- **Task brief**:
From the records below, please repeat exactly the line that has "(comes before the", the line that has "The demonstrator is", and every line between them, and nothing else.

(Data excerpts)
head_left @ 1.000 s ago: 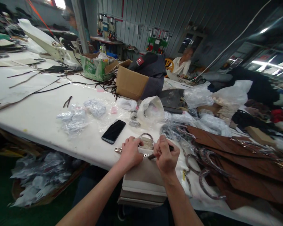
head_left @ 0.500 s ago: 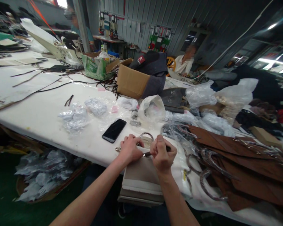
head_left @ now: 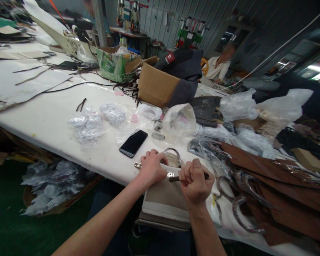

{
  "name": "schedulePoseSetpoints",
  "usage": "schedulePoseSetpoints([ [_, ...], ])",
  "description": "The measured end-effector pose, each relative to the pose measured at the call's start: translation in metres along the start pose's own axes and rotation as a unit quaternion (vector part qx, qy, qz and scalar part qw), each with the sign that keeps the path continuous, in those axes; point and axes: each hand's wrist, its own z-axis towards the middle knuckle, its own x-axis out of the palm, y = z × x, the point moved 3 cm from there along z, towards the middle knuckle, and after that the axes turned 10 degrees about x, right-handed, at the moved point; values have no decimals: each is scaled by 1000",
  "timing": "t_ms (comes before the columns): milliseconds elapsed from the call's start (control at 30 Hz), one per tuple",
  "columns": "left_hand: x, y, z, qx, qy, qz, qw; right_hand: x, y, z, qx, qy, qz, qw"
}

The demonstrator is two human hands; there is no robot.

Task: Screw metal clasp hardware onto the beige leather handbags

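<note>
Grips a slim dark tool (head_left: 174, 179) in the right hand (head_left: 196, 180), with fingers clamped round it and the thumb on top. Points its tip leftward, just beside a small metal plate (head_left: 170, 174) on a beige bag (head_left: 164, 195); cannot tell of contact between the two. Clasps the top of the bag in the left hand (head_left: 154, 167), with fingers bent together over it, just left of the plate. Has the bag at the front edge of the white worktop (head_left: 56, 117), reaching out over that edge, with a ring handle (head_left: 177, 153) toward the far side. Has a phone (head_left: 133, 143) near the same edge, left of the bag, and wrapped bundles (head_left: 88, 127) beyond it. To the right, along the front edge, has brown leather pieces (head_left: 280, 199); toward the far edge, a cardboard box (head_left: 158, 87).
</note>
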Motion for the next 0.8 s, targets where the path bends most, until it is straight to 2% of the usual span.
schedulePoseSetpoints([
  [233, -1, -2, -3, 5, -4, -8, 1000, 5, -10, 12, 63, 31, 2, 998],
  [367, 2, -1, -4, 12, -11, -4, 1000, 10, -15, 31, 103, -9, -21, 994],
  [533, 5, 0, -3, 17, -12, 14, 1000, 20, -41, 71, 208, -32, -58, 976],
  [667, 4, 1, -2, 23, -14, 24, 999, 17, -51, 87, 290, 8, -38, 956],
  [733, 3, 1, -2, 21, -14, 21, 999, 10, -43, 81, 283, 37, -1, 958],
  [800, 2, 1, -4, 17, -8, 19, 1000, -3, -27, 64, 229, 34, 50, 971],
])
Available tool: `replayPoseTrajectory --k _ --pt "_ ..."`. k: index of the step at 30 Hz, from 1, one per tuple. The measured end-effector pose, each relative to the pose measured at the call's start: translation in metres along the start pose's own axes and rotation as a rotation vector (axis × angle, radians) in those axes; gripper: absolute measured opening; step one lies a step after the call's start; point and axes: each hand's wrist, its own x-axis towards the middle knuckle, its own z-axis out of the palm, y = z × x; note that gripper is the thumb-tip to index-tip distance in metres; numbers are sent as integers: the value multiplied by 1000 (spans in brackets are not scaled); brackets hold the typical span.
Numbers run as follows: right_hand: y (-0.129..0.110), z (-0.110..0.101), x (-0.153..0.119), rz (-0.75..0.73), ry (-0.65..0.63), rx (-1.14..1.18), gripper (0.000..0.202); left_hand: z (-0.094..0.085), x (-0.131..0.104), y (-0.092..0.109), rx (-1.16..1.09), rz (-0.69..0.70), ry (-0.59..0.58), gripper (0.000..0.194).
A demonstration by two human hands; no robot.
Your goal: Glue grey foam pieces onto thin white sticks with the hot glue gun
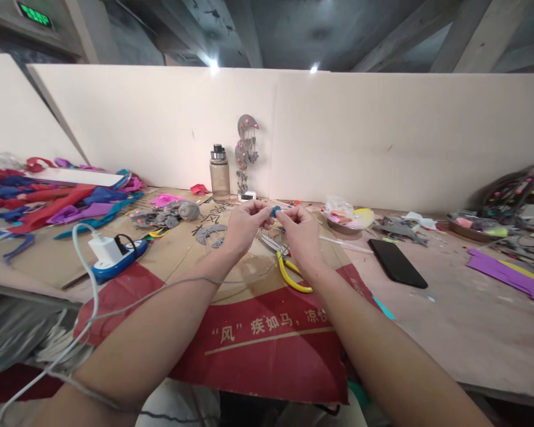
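Note:
Both hands meet over the middle of the cardboard sheet (267, 320). My left hand (249, 222) is closed, its fingertips pinching a small blue piece (275, 212). Across from it, my right hand (299, 228) is also closed in a pinch at the right side of the same piece; whatever else it holds is too small to make out. Yellow-handled scissors (288, 276) lie open just below the hands. Grey crescent-shaped pieces (210, 233) rest on the cardboard left of my left hand.
A bottle (220, 178) and a hanging grey ornament (247, 148) stand at the back. To the right are a bowl (349, 226) and a black phone (396, 262). Left lie a blue power strip (120, 264) and colored fabric strips (71, 201). A thin cord crosses my left forearm.

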Motion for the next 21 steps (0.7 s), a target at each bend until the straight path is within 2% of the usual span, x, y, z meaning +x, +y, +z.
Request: replayPoseTrajectory --k 4,11,17,21 --pt "0 -1 0 9 16 -21 21 2 -2 2 9 0 -13 19" --pt "-2 0 -1 77 -13 108 21 1 -2 6 34 -22 -51 17" --pt "-9 -1 -2 155 -33 179 21 -2 -1 6 -126 -79 -176 16" --pt "-10 0 -3 167 -25 218 21 -1 -2 7 -146 -94 -202 18"
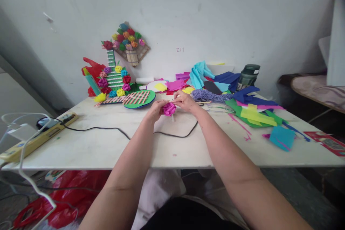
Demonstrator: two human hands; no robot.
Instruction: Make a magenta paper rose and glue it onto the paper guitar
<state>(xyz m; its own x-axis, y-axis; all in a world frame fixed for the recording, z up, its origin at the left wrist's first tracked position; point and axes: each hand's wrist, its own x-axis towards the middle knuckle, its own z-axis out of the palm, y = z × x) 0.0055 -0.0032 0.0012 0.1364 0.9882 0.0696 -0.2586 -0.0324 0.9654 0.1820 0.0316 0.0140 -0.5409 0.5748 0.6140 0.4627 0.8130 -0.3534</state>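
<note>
Matt, crinkled paper flower; smooth tabletop

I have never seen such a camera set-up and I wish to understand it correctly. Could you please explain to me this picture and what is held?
No machine works here: these are a person's own bare hands. The single picture comes from a camera worn on that person's head, looking forward and down. The left hand holds a magenta flower; the right hand has its fingers close together at the flower's edge, but whatever they pinch is too small to tell. On the white table, beyond the hands, lie coloured sheets and a bundle of purple yarn. To the left are a craft piece covered with flowers and, nearer, a power strip; to the right is a dark green bottle.
</note>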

- **Final answer**:
  "timing": "t_ms (comes before the columns): milliseconds elapsed from the call's start (control at 30 Hz), one per tuple",
  "columns": "left_hand: x, y, z, qx, qy, qz, qw; right_hand: x, y, z, qx, qy, qz, qw"
}

The demonstrator is two human hands; there is no robot.

With this, the exercise is done.